> WHAT TO WORK ON: Search the material below for the string "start" and list each line that holds it.

> COLLECTED DATA:
*-*-*
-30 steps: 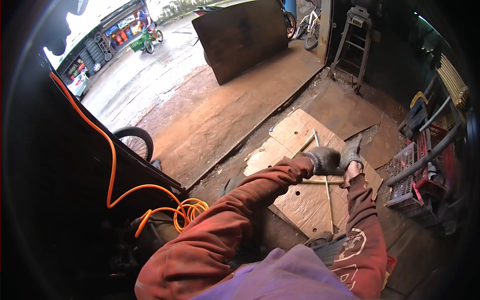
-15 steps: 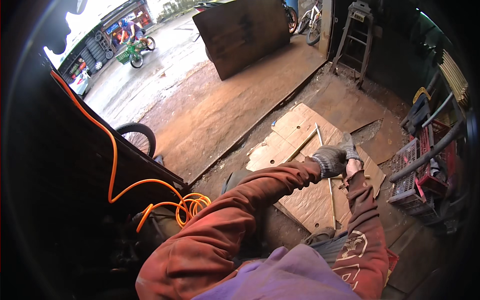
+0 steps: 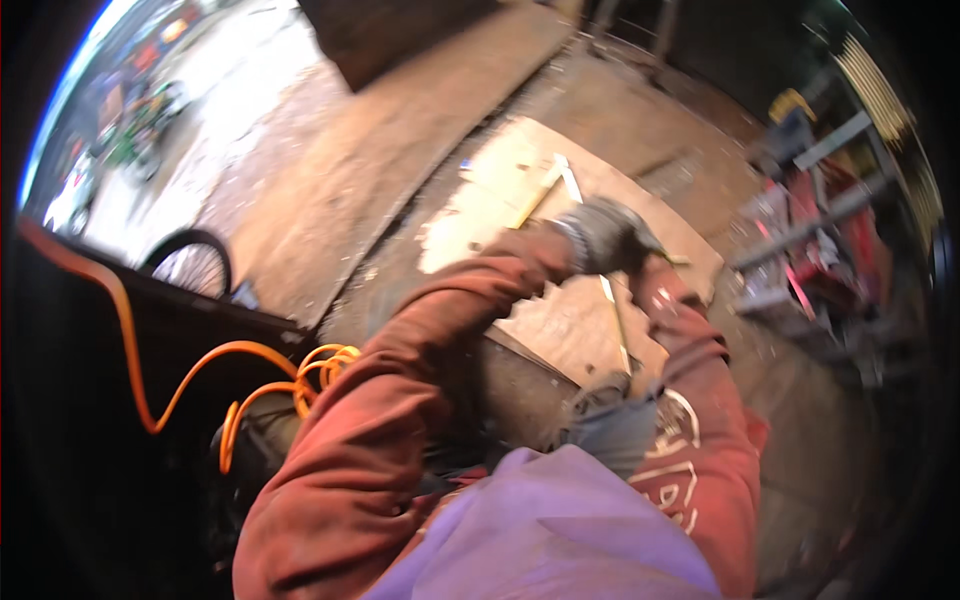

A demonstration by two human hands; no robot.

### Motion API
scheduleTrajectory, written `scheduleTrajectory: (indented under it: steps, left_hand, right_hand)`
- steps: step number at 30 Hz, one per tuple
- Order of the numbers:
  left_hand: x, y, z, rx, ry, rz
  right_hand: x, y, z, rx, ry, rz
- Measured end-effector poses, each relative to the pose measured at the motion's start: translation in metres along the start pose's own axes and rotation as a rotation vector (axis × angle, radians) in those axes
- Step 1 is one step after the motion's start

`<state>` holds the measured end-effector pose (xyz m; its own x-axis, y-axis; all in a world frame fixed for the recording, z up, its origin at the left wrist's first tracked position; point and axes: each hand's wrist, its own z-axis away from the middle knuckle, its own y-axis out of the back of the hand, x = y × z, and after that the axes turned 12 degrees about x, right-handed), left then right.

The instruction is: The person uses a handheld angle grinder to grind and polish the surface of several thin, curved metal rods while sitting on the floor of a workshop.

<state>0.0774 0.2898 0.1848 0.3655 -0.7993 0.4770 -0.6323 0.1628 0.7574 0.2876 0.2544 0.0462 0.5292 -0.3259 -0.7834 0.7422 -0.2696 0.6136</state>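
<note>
My left hand [image 3: 603, 236], in a grey knit glove, is curled and meets my right hand [image 3: 652, 264] above a flat sheet of cardboard [image 3: 555, 332]. Motion blur smears both. The left looks closed, but whatever its fingers grip is hidden. Most of the right hand disappears behind the left one and its own brown-red sleeve, so its fingers do not show. Below my hands, thin pale-yellow and silvery bars lie on the cardboard: one bar [image 3: 534, 197] slants to a corner at the far side, and another bar [image 3: 615, 322] runs toward my knees.
An orange hose [image 3: 125, 330] hangs and coils at the left, near a bicycle wheel [image 3: 192, 262]. Crates and tools [image 3: 815, 240] crowd the right side. A dark board [image 3: 390, 40] stands by the doorway. My shoe [image 3: 598, 392] is at the cardboard's near edge.
The view has swung, so the scene sits further left and higher and is blurred. My two hands stay together over the cardboard, the right now more hidden behind the left.
</note>
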Motion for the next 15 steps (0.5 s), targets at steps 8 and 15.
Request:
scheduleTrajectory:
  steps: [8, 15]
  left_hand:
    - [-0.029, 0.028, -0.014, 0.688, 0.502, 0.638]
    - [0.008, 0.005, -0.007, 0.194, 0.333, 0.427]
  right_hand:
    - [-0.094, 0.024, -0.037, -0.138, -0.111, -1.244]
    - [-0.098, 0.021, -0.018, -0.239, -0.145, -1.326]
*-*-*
> SOLUTION FOR THIS PROBLEM:
- Measured end-effector poses, each relative to the pose measured at the motion's start: translation in metres along the start pose's own axes and rotation as a rotation vector (axis × angle, radians) in those axes
- Step 1 is one step after the motion's start

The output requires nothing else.